- Published on Amazon.com
A new Byrne-i-verse is introduced in this volume, with a new superhero team called Trio.
The highlight here for me is indeed the artwork- some of it is really quite stunning. Pencils, inks & colors are all great. Byrne is back to drawing in a more high definition style; he's constantly experimented with line-weights & inking over the years, and it's amazing to me that after decades in this industry he's still drawing at a very high level.
As much as I like this art, I think the overall concept & characters here are really kind of average.
Here are the main characters:
*One, aka Paper- she is of Asian ethnicity. A literally 2-dimensional being, she stretches all over the place like Mr. Fantastic or Flatman of the GLA. I actually like her visual design a lot, even if she seems largely ineffective in battle. She's like living origami.
*Two, aka Scissors- he is of Middle Eastern ethnicity. His lower arms & hands turn into blades at will. He seems pretty quick & effective in battle, and can even deflect bullets with his blades.
*Three, aka Rock- he is a young man of African descent. He can painfully transform into a strong, rock-like creature at will. There are a number of characters in comics like this: Thing, Blok, Badrock, Concrete, etc. I think Rock is considered the most powerful member of Trio.
These new heroes are trying to defend their city against the menaces of Nautilus, Kosmos, and Golgotha. Nautilus is a type of merman; Kosmos is a type of giant Alien threat; and Golgotha is a being who seems like the answer to the question, "What if Dr. Doom & the Red Skull had a baby?" Of these three menaces, Golgotha is easily my favorite. I think he has A-list villain potential, and Byrne was very smart to bring him in from the 90's title Danger Unlimited.

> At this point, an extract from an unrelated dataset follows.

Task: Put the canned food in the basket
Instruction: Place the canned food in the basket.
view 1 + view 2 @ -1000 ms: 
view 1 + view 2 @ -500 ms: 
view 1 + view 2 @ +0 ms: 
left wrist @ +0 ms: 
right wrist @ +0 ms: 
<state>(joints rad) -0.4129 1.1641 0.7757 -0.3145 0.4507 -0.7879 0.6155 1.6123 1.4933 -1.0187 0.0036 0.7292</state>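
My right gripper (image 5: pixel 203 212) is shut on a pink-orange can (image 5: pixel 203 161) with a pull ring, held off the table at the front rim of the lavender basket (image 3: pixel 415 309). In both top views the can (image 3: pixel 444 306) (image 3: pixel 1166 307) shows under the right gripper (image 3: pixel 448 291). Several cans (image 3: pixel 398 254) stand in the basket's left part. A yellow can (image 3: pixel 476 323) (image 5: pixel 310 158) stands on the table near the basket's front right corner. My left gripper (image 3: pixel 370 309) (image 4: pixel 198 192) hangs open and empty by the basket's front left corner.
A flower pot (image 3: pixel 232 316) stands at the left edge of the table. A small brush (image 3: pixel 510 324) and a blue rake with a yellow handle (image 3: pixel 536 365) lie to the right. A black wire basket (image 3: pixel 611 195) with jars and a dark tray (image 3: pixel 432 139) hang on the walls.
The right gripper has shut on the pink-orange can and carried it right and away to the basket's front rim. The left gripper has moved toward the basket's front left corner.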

I believe comparisons between Trio & the Fantastic Four seem justified. Both teams are based on popular concepts, i.e. the 4 elements, and the kids game "Paper, Scissors, Rock". Yet 2 of the members of Trio seem like inferior versions of their Fantastic counterparts, which increases the feeling that these are mainly B-listers in appeal. Both teams have numerical values in their titles, adding to the similarity. And Byrne worked with both teams, so comparisons are easy to make.
Byrne is somewhat progressive in making all 3 heroes in Trio ethnic minorities, And Scissors is an extreme minority- not just in his ethnicity, but in that he's also openly gay & married to another man. We even briefly meet his husband on 1 page. As a heterosexual male, I'm much more interested in reading about heterosexual characters & their love interests, but if people are looking for gay superheroes, Byrne has contributed nicely.
I had high hopes for Trio, but as great as the artwork is in this paperback, I just can't see this concept as having long lasting appeal in an ongoing series. I do think these heroes could be *excellent* supporting characters, and I'd like to see them stick around. Interestingly, the adventures of Trio continue in a newer title called Triple Helix. I happen to like that paperback quite a bit more.